Anaheim Police Association Votes “No Confidence” In Chief Raul Quezada

Members of the union representing Anaheim police officers have voted overwhelmingly in favor of a resolution of “no confidence” in Anaheim Police Chief Raul Quezada’s “leadership, management and actions.” Quezada, in a prepared statement, dismissed the vote as a “strong arm tactic” police unions are using against “reform-minded police chiefs who have yet to hit retirement age.”

Quezada has also filed a hostile work environment claim against the city; according to sources, he alleges top city staff turned rank-and-file police officers against him.

The Anaheim Police Association conducted the “no confidence” vote via e-mail between July 28 and August 7. 319 members – or 87% of active APA membership – voted in favor of the “no confidence” resolution, which included a call for Quezada to retire, step down or immediately be removed from his position.

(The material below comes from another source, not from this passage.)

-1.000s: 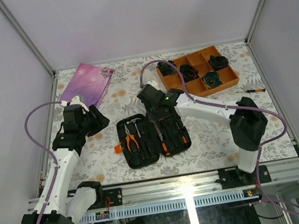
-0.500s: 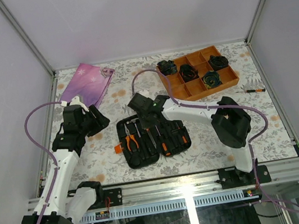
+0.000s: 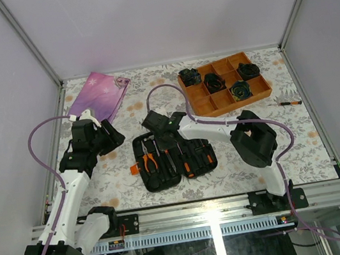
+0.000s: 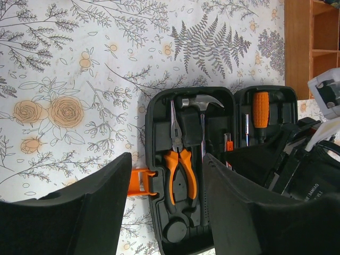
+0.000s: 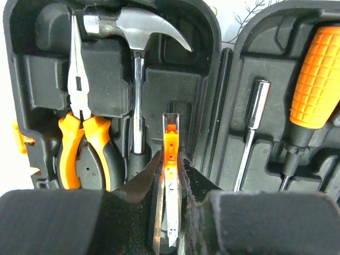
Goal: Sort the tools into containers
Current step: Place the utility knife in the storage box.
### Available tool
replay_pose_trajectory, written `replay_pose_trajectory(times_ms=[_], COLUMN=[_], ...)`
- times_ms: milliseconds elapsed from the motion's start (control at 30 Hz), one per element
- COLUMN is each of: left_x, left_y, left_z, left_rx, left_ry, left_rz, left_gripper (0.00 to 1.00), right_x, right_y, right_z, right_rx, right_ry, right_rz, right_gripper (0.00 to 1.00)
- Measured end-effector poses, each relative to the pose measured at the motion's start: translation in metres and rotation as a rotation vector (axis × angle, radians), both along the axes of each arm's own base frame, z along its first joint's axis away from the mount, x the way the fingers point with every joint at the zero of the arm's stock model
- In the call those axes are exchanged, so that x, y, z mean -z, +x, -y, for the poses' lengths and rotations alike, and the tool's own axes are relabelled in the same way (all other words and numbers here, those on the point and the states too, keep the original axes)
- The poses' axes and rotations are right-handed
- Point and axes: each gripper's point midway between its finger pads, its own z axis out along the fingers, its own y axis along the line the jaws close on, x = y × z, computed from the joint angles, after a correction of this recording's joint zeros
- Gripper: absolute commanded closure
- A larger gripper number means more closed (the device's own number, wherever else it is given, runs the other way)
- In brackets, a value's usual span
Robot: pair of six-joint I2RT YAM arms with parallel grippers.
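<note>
Pale lilac walls close in a surface (image 3: 119, 174) covered with a white cloth printed with grey ferns and orange roses. At its far left lies a flat, glossy pink-purple pouch (image 3: 97, 95). Near it the left tool (image 3: 110, 139) hangs over the cloth with its matte black fingers (image 4: 79, 212) apart and nothing between them.

Just right of it, the case (image 3: 165, 181) lies open like a book: black moulded plastic with rounded corners, and an orange zipper tab (image 4: 139, 183) on its left edge. Its left half holds long-nose pliers (image 5: 79, 138) with orange-and-black grips and a claw hammer (image 5: 138, 32) with a polished steel head. The right tool (image 5: 170, 164) is over this half, clamped on a slim metal-and-orange piece (image 5: 170, 133) just right of the hammer's shaft. The right half holds a steel bar (image 5: 255, 117) and a screwdriver (image 5: 319, 79) with a knurled orange handle.

White lettering on the right arm's black body is too small to read.

Further right, at the far side, an orange compartment tray (image 3: 199, 100) holds black rolled rosettes (image 3: 214, 81). A small screwdriver (image 3: 289, 103) lies on the cloth by the right wall.
</note>
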Motion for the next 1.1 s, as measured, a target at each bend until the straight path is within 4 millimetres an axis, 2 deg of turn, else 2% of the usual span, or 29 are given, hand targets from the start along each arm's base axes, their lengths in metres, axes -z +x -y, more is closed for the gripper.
replay_pose_trajectory(times_ms=[200,633,867,1100], left_x=[0.0,0.0001,0.0001,0.0002], left_y=[0.0,0.0,0.0,0.0], left_z=[0.0,0.0001,0.0001,0.0001], left_rx=[0.0,0.0,0.0,0.0], left_ry=[0.0,0.0,0.0,0.0], left_rz=[0.0,0.0,0.0,-0.001], left_gripper=[0.45,0.45,0.45,0.45], right_x=[0.0047,0.0072,0.0074,0.005], right_y=[-0.003,-0.0051,-0.0049,-0.0065], right_z=[-0.002,-0.0001,0.0012,0.0027], right_rx=[0.002,0.011,0.015,0.01], right_ry=[0.005,-0.003,-0.008,-0.011], right_rz=[-0.022,-0.035,-0.033,-0.036], right_gripper=[0.86,0.68,0.68,0.74])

According to an APA press release, the “no confidence” survey was completed by 95% of the union’s 384 active members.

“We did not undertake a vote of no confidence lightly as we have diligently attempted this year and many previous to get items back on track,” said APA President Edgar Hampton. “This is not something you do to someone you work for; we respect the office, authority and chain of command. However, working for Chief Quezada has become near impossible and we are on a downward spiral.”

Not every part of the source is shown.